_Goal of the exercise_
What you return should match the data below exactly, with no pictures in it.

BEGIN Given information

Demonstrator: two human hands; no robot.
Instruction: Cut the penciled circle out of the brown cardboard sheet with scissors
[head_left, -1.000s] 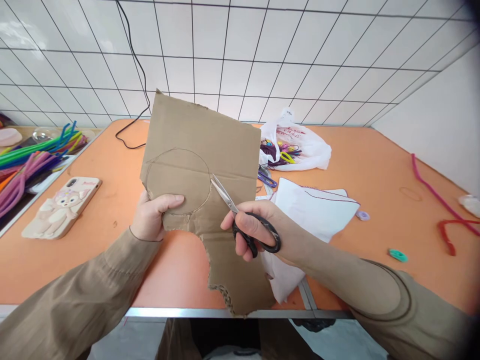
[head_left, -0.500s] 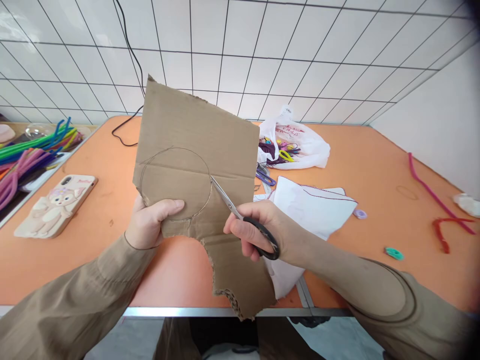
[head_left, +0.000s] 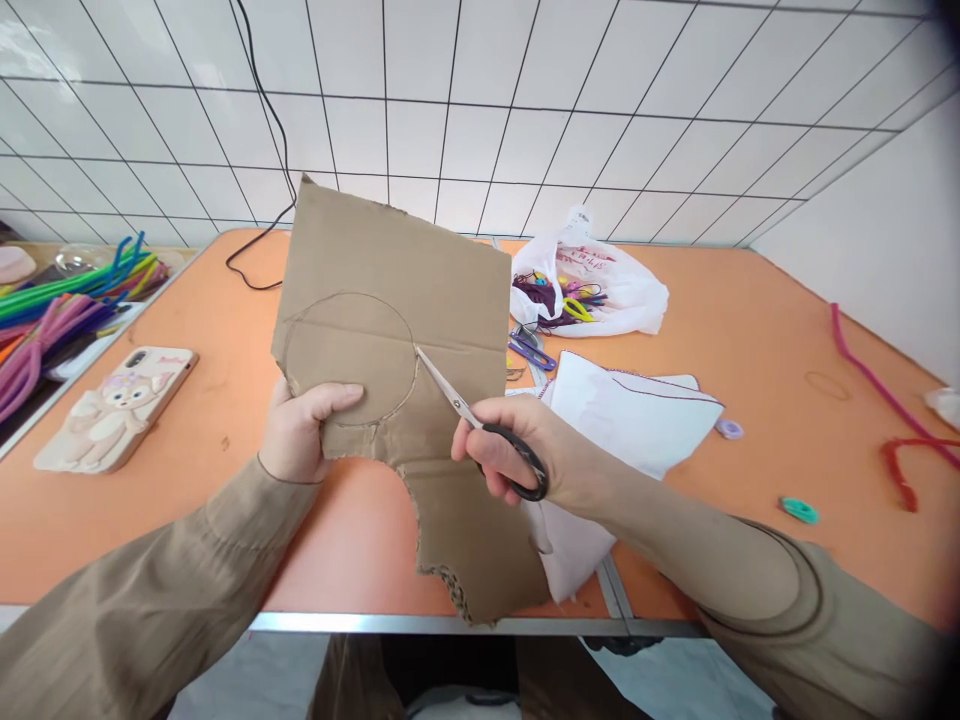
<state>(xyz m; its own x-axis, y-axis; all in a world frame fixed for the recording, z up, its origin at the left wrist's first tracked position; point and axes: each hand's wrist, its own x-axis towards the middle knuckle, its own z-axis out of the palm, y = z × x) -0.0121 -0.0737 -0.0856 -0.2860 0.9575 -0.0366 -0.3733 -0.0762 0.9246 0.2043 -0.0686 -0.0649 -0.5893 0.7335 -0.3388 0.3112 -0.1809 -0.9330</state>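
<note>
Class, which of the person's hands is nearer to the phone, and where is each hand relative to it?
Left. The left hand, gripping the cardboard, is to the right of the phone; the right hand, holding scissors, is farther right.

Cardboard sheet (head_left: 450, 290): over the table's (head_left: 172, 320) front middle, lower end overlapping the front edge as seen. Left hand (head_left: 300, 430) at its left side; right hand (head_left: 510, 450) and scissors (head_left: 457, 403) before its right half. Phone (head_left: 116, 408): near the left edge. Pipe cleaners (head_left: 52, 330): beyond that edge. Cable (head_left: 281, 140): from the wall to the far left corner area, passing behind the sheet. Plastic bag (head_left: 615, 290): near the far edge, right of the sheet. Cloth (head_left: 630, 410): before the bag, partly behind the sheet. Long stem (head_left: 877, 380): along the right edge.
</note>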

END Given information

_Task result_
Demonstrator: two human hands; no robot.
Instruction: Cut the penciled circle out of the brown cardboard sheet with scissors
[head_left, -1.000s] 
[head_left, -0.500s] 
[head_left, +0.000s] 
<state>(xyz m; its own x-axis, y-axis; all in a world frame fixed for the recording, z up, its origin at the left wrist's first tracked position; point and axes: each hand's wrist, its own x-axis towards the middle knuckle, its own z-axis out of the palm, y = z × x) -0.0121 -0.0737 -0.0856 -0.2860 0.9575 -0.0366 -0.3733 -0.0762 0.9246 0.2043 -0.0686 -0.0649 -0.5893 0.7335 -0.3388 0.3112 -0.1809 -0.9330</state>
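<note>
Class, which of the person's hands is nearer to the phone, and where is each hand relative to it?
Left. The left hand, gripping the cardboard, is to the right of the phone; the right hand, holding scissors, is farther right.

Cardboard sheet (head_left: 450, 290): over the table's (head_left: 172, 320) front middle, lower end overlapping the front edge as seen. Left hand (head_left: 300, 430) at its left side; right hand (head_left: 510, 450) and scissors (head_left: 457, 403) before its right half. Phone (head_left: 116, 408): near the left edge. Pipe cleaners (head_left: 52, 330): beyond that edge. Cable (head_left: 281, 140): from the wall to the far left corner area, passing behind the sheet. Plastic bag (head_left: 615, 290): near the far edge, right of the sheet. Cloth (head_left: 630, 410): before the bag, partly behind the sheet. Long stem (head_left: 877, 380): along the right edge.
</note>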

This exercise has been completed.